Aim of the task » Read the listing and extract each line that includes the word "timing".

Excerpted data section start

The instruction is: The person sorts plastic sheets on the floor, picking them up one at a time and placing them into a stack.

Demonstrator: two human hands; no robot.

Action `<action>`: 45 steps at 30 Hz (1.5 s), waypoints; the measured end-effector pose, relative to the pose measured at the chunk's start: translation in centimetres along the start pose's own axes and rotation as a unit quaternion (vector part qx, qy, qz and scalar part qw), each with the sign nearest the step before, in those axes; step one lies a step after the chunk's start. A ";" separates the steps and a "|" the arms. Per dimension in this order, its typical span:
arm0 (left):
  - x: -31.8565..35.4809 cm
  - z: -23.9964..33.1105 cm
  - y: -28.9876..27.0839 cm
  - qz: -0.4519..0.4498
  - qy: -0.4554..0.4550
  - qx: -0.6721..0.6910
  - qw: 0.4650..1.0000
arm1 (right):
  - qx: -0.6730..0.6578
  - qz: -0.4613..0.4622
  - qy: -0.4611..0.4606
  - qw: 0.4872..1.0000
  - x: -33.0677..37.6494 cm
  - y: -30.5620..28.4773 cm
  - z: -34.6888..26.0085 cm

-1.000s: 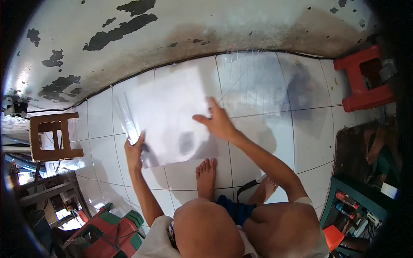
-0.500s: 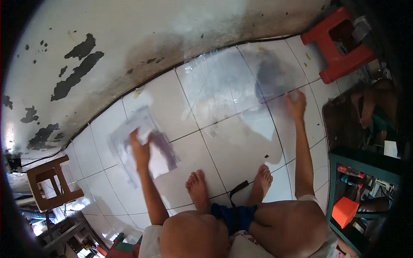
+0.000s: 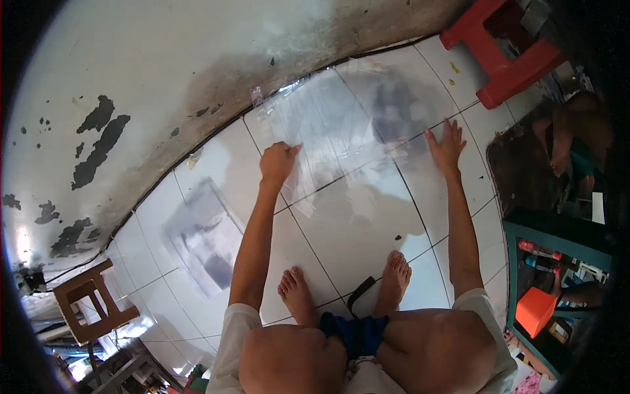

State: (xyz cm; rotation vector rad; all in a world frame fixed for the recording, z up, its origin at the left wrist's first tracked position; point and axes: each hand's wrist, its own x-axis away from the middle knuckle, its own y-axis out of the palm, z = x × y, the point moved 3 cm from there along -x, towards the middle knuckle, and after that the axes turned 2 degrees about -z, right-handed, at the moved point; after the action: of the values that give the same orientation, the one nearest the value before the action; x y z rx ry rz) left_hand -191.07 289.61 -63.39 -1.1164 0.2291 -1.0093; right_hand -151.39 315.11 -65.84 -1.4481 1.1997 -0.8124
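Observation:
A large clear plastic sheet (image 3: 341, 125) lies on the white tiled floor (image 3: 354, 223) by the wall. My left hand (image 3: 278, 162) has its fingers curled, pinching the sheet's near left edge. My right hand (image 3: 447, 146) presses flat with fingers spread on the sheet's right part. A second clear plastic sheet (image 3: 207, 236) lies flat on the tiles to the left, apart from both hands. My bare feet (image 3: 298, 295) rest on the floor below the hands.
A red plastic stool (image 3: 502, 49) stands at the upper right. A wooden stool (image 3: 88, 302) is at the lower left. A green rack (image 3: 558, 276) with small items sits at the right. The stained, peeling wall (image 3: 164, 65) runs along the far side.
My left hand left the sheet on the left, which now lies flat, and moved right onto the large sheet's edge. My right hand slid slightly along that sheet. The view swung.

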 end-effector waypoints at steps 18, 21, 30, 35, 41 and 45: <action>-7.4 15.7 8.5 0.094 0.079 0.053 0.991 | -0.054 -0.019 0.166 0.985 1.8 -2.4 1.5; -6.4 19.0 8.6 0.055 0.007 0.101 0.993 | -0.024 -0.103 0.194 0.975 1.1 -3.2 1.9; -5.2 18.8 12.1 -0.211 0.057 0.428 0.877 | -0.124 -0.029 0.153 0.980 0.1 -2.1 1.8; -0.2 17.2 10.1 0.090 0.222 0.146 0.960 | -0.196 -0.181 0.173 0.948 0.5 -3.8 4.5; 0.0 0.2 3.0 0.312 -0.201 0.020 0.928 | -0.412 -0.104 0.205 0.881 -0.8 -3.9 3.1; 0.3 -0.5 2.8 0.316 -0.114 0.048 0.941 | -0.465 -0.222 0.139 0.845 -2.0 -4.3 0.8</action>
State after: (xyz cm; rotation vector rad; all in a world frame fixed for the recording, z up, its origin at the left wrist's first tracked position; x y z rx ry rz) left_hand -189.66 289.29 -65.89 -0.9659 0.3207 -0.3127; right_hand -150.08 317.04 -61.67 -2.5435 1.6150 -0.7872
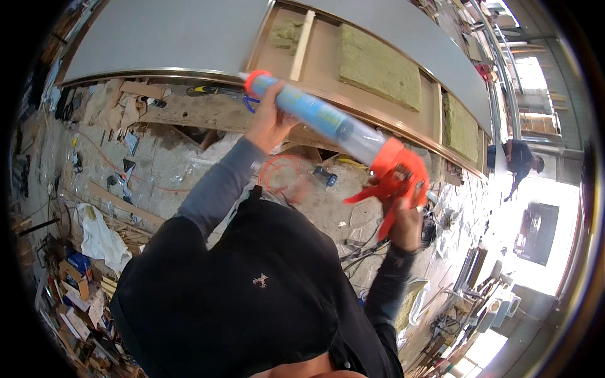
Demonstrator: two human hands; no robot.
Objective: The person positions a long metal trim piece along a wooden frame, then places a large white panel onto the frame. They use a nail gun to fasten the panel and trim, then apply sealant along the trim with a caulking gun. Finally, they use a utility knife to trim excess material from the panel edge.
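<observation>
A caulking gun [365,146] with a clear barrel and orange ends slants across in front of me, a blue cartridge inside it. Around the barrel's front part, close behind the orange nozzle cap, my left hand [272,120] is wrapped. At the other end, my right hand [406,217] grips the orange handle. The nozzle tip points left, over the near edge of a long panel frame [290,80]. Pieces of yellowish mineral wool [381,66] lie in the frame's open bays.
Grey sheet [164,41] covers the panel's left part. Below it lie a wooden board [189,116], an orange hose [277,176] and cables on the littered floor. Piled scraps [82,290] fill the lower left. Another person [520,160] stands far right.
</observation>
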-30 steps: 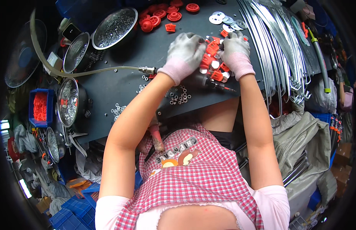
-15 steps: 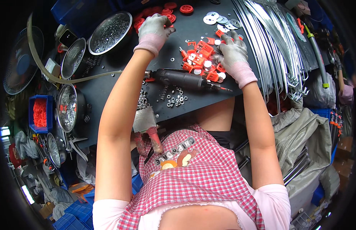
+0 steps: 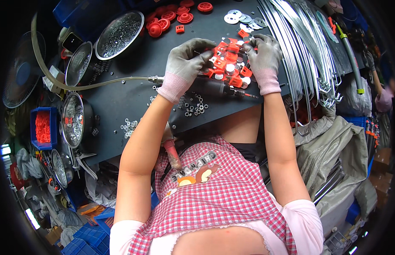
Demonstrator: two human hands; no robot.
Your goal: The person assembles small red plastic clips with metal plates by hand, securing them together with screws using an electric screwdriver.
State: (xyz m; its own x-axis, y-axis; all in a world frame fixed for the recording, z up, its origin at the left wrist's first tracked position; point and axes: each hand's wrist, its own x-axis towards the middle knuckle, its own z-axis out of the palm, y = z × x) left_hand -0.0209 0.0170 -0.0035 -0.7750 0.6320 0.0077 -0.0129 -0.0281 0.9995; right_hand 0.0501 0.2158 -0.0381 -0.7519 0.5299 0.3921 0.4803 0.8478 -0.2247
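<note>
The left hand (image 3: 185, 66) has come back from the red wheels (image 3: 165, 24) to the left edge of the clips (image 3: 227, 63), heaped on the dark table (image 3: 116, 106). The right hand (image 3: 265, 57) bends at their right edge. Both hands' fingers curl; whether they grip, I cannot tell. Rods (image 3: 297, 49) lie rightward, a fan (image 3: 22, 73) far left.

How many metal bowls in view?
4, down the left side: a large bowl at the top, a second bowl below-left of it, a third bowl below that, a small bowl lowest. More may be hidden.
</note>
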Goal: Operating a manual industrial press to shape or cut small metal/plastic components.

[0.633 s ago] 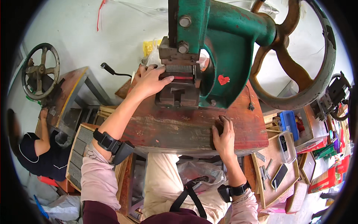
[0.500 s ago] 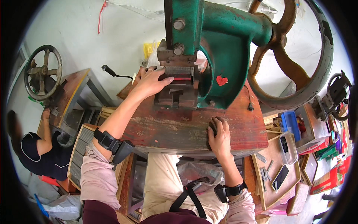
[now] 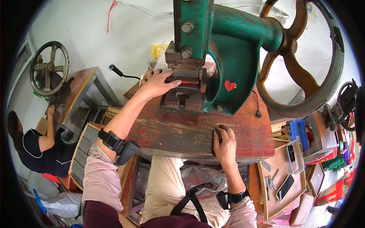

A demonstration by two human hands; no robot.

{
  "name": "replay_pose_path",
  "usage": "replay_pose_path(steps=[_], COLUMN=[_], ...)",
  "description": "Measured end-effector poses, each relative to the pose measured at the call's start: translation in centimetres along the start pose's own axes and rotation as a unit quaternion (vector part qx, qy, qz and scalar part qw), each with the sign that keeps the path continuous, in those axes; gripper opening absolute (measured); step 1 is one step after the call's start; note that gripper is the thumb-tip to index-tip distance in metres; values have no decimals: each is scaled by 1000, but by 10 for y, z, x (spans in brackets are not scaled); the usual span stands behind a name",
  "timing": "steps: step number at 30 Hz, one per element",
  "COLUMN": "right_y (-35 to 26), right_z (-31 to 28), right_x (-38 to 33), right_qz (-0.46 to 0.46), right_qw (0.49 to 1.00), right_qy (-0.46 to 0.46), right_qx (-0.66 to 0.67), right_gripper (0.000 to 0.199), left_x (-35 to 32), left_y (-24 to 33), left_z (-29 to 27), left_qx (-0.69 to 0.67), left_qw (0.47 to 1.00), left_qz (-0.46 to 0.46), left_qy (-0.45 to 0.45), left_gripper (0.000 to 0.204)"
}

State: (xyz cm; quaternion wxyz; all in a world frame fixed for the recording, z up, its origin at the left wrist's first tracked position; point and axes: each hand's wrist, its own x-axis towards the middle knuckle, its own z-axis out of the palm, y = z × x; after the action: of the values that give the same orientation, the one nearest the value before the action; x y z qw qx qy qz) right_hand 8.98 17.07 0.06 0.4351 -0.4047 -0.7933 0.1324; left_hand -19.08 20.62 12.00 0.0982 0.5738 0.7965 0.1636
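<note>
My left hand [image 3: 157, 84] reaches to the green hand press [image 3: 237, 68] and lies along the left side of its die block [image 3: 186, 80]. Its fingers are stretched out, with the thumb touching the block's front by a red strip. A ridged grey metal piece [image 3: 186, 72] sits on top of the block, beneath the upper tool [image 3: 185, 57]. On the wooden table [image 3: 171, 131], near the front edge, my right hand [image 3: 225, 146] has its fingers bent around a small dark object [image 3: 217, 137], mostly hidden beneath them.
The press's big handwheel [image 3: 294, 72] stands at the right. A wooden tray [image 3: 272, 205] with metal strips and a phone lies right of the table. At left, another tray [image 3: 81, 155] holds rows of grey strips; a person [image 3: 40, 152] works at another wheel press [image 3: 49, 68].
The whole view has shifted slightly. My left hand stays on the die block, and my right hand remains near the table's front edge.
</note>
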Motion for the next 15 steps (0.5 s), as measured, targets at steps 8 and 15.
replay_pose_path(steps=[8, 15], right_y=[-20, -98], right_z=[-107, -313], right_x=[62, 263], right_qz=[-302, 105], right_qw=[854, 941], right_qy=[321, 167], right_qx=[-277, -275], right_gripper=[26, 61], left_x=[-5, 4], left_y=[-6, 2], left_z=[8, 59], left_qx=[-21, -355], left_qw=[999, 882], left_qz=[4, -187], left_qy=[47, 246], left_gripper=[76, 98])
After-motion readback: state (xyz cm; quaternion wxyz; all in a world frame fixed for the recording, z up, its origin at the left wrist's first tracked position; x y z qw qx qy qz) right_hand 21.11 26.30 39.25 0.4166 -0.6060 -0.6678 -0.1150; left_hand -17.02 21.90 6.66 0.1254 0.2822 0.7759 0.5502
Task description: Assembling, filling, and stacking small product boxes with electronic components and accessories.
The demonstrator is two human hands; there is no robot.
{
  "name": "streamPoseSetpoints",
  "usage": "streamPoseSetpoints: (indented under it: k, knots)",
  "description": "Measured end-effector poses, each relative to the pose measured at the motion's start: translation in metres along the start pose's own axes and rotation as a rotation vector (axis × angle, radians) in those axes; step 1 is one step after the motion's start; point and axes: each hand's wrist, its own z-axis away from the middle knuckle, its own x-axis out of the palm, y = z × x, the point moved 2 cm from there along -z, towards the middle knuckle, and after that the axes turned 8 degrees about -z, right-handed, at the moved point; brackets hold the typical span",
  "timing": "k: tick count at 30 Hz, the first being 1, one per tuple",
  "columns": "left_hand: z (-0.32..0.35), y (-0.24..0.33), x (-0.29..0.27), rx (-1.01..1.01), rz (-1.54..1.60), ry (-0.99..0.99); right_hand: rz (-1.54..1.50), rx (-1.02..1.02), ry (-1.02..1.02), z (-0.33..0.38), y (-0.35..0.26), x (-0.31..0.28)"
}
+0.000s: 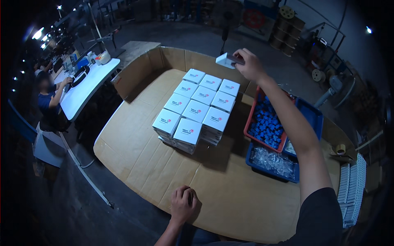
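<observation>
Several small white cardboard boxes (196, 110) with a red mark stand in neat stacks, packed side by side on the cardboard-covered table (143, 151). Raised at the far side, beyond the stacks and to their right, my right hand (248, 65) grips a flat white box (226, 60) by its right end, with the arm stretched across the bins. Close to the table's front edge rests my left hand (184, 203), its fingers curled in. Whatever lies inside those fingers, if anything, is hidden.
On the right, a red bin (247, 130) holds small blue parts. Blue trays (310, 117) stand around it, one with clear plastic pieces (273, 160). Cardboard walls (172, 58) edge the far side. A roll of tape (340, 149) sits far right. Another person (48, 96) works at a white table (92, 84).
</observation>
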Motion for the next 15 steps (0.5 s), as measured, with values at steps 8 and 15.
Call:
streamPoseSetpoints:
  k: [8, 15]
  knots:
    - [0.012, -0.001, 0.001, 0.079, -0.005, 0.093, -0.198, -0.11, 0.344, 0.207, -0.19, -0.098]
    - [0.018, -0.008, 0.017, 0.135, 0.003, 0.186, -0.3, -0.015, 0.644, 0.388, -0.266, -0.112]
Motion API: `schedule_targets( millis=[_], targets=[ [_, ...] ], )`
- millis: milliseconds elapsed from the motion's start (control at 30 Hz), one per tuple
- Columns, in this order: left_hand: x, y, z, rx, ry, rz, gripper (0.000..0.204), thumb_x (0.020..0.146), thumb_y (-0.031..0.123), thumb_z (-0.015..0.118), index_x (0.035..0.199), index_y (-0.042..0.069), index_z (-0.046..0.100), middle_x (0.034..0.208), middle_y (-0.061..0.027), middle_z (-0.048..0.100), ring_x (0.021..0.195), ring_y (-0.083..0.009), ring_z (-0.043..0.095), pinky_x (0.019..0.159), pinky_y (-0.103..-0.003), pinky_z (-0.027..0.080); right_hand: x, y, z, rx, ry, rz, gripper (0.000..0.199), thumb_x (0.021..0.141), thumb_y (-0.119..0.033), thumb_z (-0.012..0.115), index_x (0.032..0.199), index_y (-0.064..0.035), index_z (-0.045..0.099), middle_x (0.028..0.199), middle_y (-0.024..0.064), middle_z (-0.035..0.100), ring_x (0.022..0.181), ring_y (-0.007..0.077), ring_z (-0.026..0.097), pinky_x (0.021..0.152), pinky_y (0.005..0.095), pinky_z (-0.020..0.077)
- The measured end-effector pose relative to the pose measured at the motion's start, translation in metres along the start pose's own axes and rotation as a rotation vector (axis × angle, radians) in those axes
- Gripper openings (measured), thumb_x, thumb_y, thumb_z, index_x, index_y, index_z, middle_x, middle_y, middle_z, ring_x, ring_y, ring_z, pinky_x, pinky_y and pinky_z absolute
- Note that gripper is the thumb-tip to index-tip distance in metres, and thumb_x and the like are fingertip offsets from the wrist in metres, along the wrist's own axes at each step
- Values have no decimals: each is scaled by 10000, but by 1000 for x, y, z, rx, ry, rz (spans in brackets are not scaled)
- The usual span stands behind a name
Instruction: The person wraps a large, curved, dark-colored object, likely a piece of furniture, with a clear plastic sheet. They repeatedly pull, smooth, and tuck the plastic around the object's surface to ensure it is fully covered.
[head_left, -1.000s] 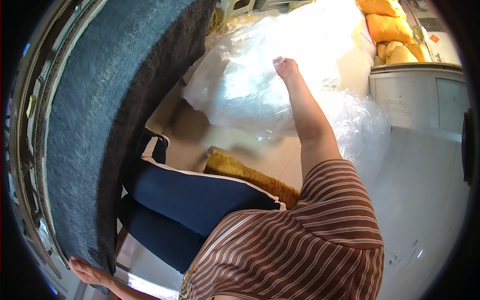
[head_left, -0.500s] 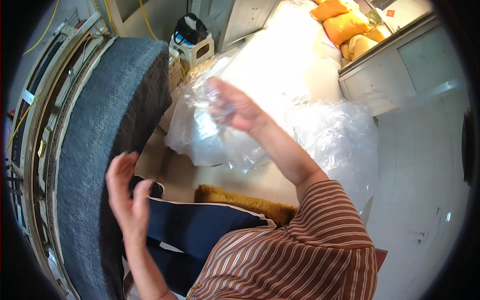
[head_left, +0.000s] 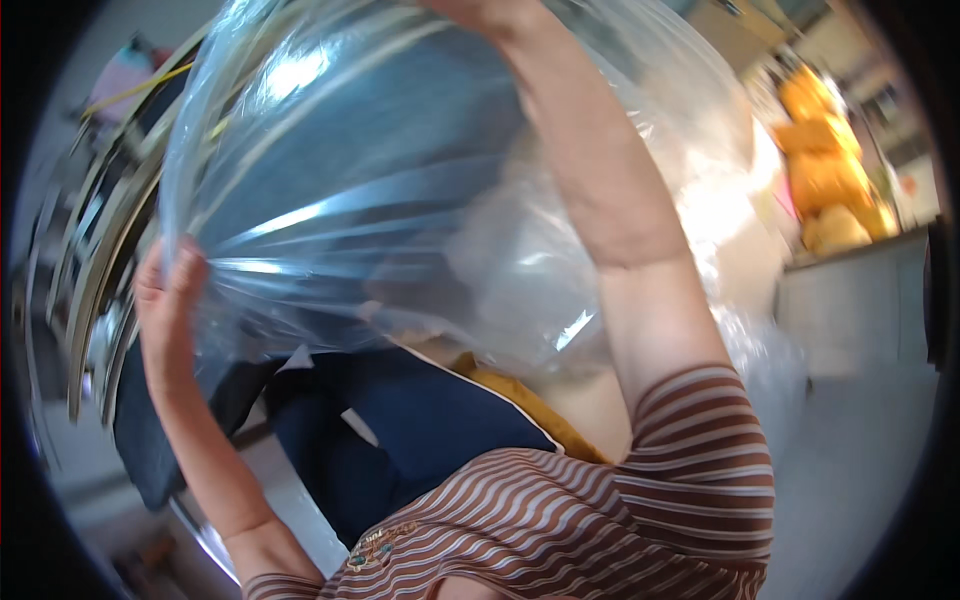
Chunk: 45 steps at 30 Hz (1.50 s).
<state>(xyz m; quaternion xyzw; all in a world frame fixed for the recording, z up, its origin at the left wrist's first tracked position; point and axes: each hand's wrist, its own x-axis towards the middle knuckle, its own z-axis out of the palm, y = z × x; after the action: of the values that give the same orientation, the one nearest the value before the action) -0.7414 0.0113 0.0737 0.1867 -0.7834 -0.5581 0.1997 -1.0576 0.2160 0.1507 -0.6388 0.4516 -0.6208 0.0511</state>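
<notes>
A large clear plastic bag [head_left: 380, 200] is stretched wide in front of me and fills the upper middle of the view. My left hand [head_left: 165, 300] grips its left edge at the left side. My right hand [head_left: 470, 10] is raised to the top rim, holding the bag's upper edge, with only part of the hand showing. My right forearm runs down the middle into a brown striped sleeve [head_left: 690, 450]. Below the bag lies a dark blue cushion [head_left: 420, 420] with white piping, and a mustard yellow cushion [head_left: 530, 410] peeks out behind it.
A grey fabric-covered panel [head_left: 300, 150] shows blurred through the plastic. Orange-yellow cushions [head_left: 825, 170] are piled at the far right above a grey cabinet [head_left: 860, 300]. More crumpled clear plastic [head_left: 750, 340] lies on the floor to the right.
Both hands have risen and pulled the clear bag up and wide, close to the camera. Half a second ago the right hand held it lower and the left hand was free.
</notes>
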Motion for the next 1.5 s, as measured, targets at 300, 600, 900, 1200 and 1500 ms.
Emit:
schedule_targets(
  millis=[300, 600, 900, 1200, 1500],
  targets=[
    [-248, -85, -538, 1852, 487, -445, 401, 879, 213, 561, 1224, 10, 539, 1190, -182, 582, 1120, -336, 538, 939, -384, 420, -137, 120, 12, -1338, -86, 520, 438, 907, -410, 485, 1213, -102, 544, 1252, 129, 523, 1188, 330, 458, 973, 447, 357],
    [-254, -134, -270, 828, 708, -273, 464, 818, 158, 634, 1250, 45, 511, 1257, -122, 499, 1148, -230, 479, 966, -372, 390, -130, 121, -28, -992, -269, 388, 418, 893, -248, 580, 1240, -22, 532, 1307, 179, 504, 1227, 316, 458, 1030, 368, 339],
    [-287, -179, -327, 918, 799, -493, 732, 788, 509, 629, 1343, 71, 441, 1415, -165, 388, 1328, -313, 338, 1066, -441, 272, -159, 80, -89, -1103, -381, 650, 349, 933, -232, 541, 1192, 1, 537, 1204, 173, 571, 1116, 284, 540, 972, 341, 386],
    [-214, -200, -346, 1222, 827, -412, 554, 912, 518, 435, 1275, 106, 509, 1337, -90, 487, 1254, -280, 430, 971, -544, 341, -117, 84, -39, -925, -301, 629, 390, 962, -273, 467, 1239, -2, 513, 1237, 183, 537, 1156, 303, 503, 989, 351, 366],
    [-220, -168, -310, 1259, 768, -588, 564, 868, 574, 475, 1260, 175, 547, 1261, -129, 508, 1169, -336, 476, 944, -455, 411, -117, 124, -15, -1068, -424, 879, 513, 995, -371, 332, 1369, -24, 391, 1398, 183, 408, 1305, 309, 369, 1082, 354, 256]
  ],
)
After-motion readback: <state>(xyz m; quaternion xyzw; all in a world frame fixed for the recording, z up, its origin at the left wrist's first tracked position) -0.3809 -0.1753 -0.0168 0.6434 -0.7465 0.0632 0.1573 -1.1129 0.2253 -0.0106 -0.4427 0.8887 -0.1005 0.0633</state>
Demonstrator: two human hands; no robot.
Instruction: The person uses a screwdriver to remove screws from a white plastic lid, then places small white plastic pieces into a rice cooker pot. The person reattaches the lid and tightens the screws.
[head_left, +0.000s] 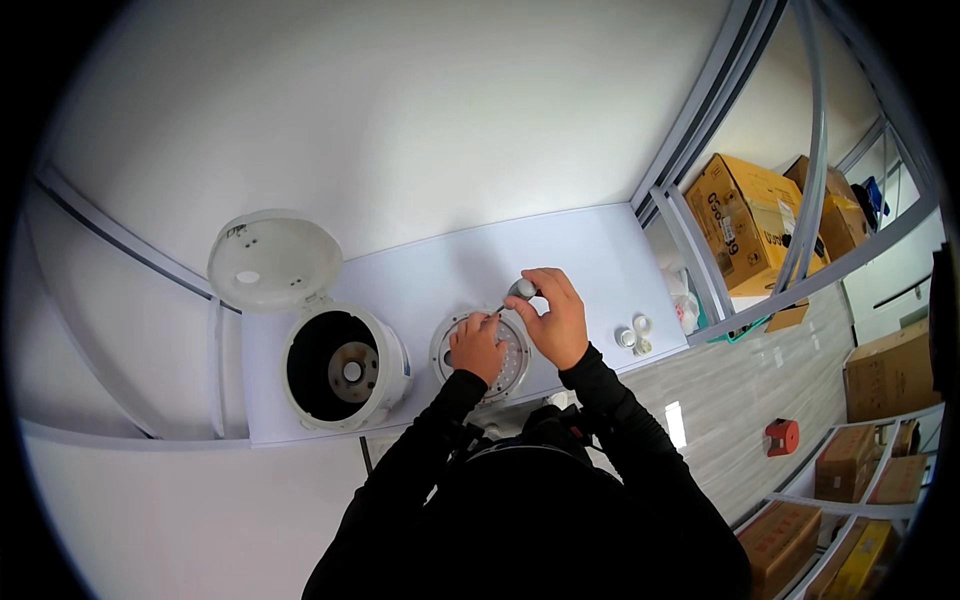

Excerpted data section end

Answer for this exercise »
  "timing": "steps: step number at 30 Hz, one per element",
  "timing": "k: tick count at 30 Hz, the first being 1, one per tuple",

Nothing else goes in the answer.